July 17, 2019, 5:34 p.m.(6/24/1011 AR)

Relationship Note on Tyrus

Have you ever seen a fat wren?

I hadn't. Then Wendy met a certain driftwood Prince of Thrax and now she's becoming quite round.

Written By Lora

July 8, 2019, 10:20 a.m.(6/5/1011 AR)

Ask the question. Give the gift. Make the journey.

There may not be another chance.

Written By Lora

July 3, 2019, 4:16 p.m.(5/24/1011 AR)

Relationship Note on Calista

There are many things that you could ask of me. There are many things you have asked. I have done many, and will continue to do each to the best of my ability.

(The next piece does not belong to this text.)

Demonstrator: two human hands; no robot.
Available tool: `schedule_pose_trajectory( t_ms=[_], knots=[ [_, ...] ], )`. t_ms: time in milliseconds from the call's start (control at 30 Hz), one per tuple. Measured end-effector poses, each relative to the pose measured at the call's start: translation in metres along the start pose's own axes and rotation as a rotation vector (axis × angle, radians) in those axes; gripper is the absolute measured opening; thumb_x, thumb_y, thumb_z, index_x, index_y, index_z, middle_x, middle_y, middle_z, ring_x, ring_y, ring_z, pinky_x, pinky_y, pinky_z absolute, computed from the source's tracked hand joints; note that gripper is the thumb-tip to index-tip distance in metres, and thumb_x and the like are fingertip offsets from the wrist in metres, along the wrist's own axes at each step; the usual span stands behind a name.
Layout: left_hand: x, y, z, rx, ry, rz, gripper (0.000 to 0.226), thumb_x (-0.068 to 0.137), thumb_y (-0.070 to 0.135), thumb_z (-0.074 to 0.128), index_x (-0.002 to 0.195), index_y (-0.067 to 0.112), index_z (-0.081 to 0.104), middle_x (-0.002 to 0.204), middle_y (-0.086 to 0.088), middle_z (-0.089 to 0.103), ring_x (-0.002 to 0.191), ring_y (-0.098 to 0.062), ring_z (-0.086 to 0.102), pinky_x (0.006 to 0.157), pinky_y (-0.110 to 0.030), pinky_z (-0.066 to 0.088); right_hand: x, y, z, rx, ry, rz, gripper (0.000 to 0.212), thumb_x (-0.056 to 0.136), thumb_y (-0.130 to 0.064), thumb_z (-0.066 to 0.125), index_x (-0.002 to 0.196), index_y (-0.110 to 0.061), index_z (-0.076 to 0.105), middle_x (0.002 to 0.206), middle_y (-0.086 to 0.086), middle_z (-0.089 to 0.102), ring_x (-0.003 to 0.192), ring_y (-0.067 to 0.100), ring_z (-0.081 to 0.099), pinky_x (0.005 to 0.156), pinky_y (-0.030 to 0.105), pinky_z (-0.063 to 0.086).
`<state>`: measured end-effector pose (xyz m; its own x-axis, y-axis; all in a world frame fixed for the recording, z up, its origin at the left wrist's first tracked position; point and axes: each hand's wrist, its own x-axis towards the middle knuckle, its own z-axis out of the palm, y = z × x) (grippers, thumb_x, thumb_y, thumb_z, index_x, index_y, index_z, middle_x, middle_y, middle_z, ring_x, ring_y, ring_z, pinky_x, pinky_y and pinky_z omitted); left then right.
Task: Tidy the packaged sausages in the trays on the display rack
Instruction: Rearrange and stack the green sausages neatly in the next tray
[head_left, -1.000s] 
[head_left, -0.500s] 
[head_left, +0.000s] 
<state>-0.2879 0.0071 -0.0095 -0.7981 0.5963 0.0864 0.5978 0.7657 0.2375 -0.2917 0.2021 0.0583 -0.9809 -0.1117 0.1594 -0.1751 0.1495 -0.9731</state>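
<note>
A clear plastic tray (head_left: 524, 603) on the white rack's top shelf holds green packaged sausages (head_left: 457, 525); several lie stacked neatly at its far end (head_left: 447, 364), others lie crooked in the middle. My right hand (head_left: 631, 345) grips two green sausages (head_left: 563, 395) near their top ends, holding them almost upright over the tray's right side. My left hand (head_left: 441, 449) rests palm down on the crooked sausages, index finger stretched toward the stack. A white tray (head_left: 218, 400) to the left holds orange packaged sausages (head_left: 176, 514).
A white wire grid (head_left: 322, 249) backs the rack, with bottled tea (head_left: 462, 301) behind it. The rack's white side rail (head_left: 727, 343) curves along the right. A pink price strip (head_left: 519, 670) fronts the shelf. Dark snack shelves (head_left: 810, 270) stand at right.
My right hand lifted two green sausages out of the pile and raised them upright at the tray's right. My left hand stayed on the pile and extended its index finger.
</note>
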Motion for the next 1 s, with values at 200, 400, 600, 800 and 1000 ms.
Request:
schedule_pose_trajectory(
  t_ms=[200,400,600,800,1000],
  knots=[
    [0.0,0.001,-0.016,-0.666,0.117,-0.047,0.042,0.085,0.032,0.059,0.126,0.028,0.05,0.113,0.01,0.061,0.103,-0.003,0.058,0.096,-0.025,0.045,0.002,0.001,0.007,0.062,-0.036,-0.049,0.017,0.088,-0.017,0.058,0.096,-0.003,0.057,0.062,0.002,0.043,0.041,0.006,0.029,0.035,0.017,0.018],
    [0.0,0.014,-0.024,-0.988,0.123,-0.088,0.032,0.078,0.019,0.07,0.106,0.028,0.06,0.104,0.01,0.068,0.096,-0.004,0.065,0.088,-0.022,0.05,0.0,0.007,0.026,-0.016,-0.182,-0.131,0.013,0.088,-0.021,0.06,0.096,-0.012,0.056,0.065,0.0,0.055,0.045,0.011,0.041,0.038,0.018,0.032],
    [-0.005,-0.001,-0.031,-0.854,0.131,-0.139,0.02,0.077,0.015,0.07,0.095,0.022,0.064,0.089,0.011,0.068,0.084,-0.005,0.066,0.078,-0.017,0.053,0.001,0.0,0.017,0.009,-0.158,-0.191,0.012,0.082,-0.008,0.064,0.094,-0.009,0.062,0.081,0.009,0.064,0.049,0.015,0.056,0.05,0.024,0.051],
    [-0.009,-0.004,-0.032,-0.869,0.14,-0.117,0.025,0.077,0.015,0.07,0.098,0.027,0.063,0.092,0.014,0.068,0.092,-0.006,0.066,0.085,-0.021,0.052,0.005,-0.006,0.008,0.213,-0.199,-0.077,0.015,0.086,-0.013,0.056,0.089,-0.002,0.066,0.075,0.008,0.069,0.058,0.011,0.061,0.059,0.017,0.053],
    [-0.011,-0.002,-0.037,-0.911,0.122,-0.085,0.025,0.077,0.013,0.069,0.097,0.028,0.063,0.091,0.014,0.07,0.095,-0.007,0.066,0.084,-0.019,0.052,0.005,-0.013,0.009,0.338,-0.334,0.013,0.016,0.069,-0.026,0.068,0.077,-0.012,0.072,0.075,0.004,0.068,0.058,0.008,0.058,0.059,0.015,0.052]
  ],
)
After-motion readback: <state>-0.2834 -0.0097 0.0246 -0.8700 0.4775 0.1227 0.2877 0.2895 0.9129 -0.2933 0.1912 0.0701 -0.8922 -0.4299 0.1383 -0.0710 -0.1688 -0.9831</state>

But this? I think it might at last be more than I can bear. But he would've wanted it.

How can I say no?

We do not choose the paths that lie ahead of us; we can but decide which to follow, seldom knowing where it might lead. Betimes we learn from looking back, but the future is uncertain and the plans we make today may tomorrow be what brings us into ruin. But living forever at the crossroads, paralyzed into indecision by potential, is no life at all.

This is why we have hope, isn't it?

It's a dark world after all.

Written By Lora

June 21, 2019, 10:44 a.m.(4/27/1011 AR)

Relationship Note on Josephine

I now have an heirloom to accompany an heirloom, but I treasure neither of them quite so much as you, dear lady.